By the way, we got excited when we saw "Digital Twin" on the chart, as it's a subject that we have a keen interest and some involvement in. But reading their definition they are talking about Internet of Things "digital twins" - where a piece of physical equipment has a virtual simulation of itself which can be used to predict faults and ease maintenance and fault finding. Our interest is more in digital twins of real people - cyber-twins as they have been called - perhaps we'll see those on later charts!

The final technology of interest is Brain Computer Interfaces. Putting them only just behind Conversational Interfaces reinforces the point that CUI should be a lot farther through the cycle! Useful Brain Interfaces (I'm not talking Neurosky type "brain-wave" headsets here - Gartner may differ!) still seem to be decades away, so sits about right on the chart. In fact it's moved a bit forward since 2013, but still at 10+ years to mainstream - can't argue with that.
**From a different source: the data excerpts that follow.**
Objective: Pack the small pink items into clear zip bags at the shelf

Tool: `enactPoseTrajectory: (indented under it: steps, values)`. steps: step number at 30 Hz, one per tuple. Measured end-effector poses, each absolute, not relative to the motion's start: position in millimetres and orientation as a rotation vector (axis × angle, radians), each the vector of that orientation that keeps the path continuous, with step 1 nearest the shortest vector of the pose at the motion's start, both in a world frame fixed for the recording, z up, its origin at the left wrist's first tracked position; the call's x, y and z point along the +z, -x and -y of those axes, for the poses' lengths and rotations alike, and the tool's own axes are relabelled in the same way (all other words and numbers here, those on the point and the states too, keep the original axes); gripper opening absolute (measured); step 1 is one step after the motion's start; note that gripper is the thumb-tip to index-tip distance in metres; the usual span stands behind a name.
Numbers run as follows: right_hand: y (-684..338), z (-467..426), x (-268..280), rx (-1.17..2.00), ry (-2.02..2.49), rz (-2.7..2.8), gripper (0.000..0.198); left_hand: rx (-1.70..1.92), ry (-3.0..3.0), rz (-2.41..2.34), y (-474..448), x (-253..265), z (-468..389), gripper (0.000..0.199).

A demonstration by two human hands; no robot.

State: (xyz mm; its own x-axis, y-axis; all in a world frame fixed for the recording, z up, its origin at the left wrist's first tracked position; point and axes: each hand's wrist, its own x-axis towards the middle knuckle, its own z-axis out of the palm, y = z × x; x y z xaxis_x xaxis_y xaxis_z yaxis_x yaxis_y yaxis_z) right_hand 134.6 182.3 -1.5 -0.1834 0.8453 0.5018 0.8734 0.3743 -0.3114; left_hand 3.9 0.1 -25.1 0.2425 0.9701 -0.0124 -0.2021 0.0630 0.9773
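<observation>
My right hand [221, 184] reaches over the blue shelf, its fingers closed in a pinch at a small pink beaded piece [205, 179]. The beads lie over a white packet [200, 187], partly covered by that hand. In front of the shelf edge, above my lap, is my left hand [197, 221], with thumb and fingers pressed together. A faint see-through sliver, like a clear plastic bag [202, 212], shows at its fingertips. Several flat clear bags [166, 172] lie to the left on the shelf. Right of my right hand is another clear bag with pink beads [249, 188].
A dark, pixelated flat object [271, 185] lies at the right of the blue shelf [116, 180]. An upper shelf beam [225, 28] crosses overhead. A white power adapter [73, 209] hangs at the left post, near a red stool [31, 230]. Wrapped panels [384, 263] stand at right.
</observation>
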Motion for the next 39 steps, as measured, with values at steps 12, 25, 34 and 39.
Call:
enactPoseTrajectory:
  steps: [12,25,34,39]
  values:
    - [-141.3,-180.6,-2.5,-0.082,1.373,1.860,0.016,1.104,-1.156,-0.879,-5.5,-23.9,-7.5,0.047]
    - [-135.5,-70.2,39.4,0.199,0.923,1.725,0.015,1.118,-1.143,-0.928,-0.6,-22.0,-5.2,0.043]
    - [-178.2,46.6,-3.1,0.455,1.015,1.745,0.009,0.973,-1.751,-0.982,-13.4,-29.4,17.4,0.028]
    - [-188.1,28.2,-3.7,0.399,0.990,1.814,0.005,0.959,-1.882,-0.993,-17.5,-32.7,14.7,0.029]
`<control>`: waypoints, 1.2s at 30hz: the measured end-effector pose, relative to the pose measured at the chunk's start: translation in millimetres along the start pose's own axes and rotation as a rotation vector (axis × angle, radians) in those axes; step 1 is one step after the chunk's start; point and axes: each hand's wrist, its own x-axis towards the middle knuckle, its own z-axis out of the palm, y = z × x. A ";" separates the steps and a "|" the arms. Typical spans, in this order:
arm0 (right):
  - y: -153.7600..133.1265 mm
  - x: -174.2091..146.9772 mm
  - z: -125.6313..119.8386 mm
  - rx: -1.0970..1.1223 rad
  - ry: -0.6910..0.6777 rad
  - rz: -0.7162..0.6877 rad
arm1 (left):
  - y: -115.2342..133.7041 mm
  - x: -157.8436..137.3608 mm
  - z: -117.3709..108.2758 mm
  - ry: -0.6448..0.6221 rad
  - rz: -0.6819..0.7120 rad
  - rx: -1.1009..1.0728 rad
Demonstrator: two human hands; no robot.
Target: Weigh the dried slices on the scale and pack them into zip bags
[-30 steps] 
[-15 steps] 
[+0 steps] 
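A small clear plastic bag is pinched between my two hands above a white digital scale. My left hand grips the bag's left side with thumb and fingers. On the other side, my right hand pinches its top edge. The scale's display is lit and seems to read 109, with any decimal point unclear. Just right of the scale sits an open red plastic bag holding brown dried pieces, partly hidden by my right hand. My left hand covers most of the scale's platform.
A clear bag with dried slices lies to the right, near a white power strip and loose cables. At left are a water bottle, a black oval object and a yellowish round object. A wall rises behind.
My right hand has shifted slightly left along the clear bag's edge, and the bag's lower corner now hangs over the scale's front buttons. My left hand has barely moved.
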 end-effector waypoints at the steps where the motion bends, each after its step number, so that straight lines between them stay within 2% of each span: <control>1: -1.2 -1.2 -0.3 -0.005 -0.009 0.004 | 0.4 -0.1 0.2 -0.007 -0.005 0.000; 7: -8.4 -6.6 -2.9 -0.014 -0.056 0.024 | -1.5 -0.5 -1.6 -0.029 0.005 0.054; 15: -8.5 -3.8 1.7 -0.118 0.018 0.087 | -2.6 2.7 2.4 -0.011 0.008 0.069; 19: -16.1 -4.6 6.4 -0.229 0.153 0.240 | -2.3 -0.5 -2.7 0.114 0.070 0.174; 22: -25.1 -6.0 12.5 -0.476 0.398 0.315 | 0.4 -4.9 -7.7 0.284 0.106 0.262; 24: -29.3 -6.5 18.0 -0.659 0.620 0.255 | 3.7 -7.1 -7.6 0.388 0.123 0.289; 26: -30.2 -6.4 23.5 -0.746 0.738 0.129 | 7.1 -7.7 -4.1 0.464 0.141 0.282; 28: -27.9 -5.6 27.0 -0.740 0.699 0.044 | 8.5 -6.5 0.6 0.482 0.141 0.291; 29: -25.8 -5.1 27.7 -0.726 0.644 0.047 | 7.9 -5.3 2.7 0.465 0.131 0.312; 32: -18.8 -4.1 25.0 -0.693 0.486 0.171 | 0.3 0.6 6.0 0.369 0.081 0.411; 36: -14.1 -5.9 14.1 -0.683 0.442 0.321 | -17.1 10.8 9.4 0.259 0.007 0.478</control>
So all this is pretty subjective and personal, and despite its flaws the hype cycle is a useful model. As mentioned though the same technology (eg VR) may have different cycles in different industries, and we also feel that each point on the curve is a bit of a fractal - so composed of smaller versions of the cycle as each step forward gets heralded as a great leap, but then falls back as people actually get their hands on it!

We look forward to reviewing the 2018 chart!